Introduction
I am trying to generate a boundary corrected kernel density estimate of a set of values which has many zeroes but which cannot go below zero (percent cover of the land surface in trees - obviously a negative percent coverage is not possible). I have successfully used evmix::dbckdem()
to generate what appears to be an appropriate series of Y values, but associated X values are unrelated X values of the initial data set.
Non-reproducible example, directly referential to my data:
> min(land_coverage);max(land_coverage) # raw input data ranges from 0 to 71.78746
[1] 0
[1] 71.78746
> d.land_coverage <- density(land_coverage)
> plot(d.land_coverage, main = "KDE of values in numeric \nvector 'land_coverage'")
> xp <- seq(0, 100, length.out = 512) # I think problem may lay in choice of values for this object
> d.land_coverage_bounded <- evmix::dbckden(xp, land_coverage, lambda = 1, bcmethod = "simple")
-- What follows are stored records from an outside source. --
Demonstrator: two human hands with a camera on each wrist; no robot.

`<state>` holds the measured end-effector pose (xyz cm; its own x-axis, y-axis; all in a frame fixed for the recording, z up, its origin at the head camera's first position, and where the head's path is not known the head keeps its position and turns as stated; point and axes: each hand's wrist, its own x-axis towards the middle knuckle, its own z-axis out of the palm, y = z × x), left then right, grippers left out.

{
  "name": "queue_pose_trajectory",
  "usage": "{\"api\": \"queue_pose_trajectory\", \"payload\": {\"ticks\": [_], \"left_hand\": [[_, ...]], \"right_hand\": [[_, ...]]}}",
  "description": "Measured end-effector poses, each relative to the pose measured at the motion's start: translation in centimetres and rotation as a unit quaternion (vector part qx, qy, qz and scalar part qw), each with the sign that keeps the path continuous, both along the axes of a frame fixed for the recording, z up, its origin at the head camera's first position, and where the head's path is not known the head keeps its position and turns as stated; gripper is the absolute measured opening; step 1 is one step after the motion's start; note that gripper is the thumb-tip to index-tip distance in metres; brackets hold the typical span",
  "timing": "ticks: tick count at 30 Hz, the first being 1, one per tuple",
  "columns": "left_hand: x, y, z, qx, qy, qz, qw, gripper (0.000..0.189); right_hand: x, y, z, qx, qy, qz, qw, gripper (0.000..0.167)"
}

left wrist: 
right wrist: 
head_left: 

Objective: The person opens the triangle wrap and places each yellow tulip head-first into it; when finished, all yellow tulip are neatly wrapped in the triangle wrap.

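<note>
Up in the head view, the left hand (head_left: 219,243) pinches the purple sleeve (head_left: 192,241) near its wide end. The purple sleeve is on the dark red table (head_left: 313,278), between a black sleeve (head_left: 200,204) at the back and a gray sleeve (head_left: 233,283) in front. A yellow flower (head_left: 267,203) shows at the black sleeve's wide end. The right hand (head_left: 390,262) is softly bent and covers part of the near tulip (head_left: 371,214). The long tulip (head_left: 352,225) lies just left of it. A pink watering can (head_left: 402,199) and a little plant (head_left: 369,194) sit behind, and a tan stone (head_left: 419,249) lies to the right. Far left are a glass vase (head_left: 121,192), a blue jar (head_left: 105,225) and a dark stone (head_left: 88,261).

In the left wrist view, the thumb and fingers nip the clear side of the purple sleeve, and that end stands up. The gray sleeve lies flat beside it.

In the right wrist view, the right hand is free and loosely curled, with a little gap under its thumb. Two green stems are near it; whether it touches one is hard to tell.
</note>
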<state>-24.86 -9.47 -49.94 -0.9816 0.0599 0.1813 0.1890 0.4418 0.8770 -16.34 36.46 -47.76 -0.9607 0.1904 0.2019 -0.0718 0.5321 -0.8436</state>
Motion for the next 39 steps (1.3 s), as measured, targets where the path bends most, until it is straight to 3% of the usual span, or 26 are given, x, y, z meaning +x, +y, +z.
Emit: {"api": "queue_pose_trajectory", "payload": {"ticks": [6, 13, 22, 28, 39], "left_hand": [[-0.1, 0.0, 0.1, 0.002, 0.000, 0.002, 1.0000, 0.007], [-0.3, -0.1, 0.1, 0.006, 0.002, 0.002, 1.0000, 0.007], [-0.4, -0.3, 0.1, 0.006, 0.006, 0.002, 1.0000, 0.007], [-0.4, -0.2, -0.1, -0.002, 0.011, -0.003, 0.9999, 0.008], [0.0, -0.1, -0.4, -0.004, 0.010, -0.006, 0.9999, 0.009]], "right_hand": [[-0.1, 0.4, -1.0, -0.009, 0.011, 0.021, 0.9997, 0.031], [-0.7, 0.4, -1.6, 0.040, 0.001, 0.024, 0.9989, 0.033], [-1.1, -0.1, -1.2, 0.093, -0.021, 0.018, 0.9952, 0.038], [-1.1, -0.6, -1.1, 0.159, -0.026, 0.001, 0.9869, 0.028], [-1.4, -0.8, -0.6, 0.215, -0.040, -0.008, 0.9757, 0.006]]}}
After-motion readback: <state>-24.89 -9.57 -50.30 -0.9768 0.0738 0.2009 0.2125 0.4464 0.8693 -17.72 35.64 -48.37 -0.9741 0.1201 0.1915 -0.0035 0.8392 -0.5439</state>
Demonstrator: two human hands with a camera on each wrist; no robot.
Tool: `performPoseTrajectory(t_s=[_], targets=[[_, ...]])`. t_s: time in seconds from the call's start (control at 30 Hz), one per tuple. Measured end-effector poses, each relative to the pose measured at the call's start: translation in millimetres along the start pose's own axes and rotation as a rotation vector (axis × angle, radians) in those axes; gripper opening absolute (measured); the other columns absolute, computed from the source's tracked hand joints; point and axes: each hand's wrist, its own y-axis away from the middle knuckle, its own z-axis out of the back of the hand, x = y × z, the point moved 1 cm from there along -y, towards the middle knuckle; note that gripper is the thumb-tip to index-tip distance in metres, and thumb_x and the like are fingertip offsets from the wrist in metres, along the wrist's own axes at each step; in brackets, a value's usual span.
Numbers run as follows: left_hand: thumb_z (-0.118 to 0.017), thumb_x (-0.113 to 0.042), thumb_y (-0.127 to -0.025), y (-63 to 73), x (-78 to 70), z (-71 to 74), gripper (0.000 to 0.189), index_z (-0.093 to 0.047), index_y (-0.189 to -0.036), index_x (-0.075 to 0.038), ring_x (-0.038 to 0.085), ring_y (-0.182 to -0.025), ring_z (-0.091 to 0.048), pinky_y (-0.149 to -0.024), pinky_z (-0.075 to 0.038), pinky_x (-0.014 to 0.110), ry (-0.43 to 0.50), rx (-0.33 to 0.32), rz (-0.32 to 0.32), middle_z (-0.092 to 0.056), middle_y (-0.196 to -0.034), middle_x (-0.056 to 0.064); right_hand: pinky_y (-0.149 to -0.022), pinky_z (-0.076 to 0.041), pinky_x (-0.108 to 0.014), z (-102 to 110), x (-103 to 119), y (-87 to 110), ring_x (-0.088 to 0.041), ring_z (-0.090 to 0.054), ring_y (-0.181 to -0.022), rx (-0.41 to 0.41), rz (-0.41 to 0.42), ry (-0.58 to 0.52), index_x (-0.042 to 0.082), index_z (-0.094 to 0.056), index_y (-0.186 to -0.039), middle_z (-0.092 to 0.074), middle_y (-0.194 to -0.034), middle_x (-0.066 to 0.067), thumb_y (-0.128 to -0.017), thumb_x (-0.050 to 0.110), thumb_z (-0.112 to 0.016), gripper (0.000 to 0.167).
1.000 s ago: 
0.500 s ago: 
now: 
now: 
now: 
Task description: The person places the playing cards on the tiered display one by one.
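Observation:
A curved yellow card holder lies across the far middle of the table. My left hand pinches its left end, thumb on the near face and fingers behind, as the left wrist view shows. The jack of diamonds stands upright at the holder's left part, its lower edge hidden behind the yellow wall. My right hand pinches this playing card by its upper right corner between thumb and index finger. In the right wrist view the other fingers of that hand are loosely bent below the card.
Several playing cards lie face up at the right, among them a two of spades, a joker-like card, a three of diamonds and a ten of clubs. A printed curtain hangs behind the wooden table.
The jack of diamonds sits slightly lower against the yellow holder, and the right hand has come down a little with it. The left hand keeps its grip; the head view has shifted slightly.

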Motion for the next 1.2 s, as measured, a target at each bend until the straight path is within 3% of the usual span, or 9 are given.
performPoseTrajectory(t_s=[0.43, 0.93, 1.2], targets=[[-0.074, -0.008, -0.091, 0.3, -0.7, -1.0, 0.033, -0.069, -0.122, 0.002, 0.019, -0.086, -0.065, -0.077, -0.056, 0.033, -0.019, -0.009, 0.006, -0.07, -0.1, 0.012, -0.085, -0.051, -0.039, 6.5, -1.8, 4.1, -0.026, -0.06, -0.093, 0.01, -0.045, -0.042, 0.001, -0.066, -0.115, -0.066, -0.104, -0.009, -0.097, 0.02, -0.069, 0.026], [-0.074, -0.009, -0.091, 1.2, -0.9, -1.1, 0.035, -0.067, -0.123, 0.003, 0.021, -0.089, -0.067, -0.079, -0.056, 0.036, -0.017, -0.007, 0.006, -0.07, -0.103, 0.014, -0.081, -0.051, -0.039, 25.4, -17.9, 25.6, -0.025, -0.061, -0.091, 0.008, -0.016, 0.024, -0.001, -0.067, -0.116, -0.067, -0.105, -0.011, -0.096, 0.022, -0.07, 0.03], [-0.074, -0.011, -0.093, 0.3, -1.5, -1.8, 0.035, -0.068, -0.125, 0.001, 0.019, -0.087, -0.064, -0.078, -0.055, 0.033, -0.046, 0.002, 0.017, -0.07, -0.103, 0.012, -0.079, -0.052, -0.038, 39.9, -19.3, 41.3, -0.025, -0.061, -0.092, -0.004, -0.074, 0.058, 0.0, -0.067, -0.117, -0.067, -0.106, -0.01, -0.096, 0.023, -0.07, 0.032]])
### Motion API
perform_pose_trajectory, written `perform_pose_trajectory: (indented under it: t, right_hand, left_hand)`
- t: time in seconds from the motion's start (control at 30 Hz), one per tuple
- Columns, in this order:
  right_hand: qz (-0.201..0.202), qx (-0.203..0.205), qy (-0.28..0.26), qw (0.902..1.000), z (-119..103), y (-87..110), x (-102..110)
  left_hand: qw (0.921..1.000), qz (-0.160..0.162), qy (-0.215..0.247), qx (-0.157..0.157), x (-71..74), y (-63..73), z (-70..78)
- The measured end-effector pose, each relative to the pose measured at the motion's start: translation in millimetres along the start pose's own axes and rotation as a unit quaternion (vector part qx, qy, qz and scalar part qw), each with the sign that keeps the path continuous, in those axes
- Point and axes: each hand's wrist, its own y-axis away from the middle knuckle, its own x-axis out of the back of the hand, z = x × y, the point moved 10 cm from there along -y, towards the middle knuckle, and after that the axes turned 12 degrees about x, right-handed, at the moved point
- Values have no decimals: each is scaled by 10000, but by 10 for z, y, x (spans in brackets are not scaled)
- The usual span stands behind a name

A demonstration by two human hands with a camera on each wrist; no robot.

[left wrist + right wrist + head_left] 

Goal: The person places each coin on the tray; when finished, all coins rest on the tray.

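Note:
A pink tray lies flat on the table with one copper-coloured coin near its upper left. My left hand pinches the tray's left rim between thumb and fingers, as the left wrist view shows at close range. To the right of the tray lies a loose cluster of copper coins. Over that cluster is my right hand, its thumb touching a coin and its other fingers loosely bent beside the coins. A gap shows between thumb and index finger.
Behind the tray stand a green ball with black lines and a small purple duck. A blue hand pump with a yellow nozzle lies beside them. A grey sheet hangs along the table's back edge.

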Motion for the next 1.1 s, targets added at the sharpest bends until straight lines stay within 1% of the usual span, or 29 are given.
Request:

> plot(d.land_coverage_bounded) # Y values are transfored to equal or greater than 0
> str(d.land_coverage) # includes X and Y values
List of 7
$ x : num [1:512] -7.73 -7.56 -7.39 -7.22 -7.05 ...
$ y : num [1:512] 9.82e-05 1.22e-04 1.49e-04 1.83e-04 2.22e-04 ...
$ bw : num 2.58
$ n : int 636
$ call : language density.default(x = land_coverage)
$ data.name: chr "land_coverage"
$ has.na : logi FALSE
- attr(*, "class")= chr "density"
> str(d.land_coverage_bounded) # Numeric vector of Y values only, X have been lost
num [1:512] 0.083 0.0733 0.0668 0.0626 0.0601 ...
Reproducible example, with dummy data:
> data_dummy <- rnorm(1000, 5, 2)
> data_dummy[data_dummy < 0] <- 0 # ensure no values are < 0
> min(data_dummy);max(data_dummy) # print minimum and maximum values
[1] 0
[1] 10.72429
> plot(density(data)) # plot KDE, with some density below 0
> xp <- seq(0, 10, 0.01)
> data_dummy_corrected <- dbckden(xp, data_dummy, bw =1, bcmethod = "simple")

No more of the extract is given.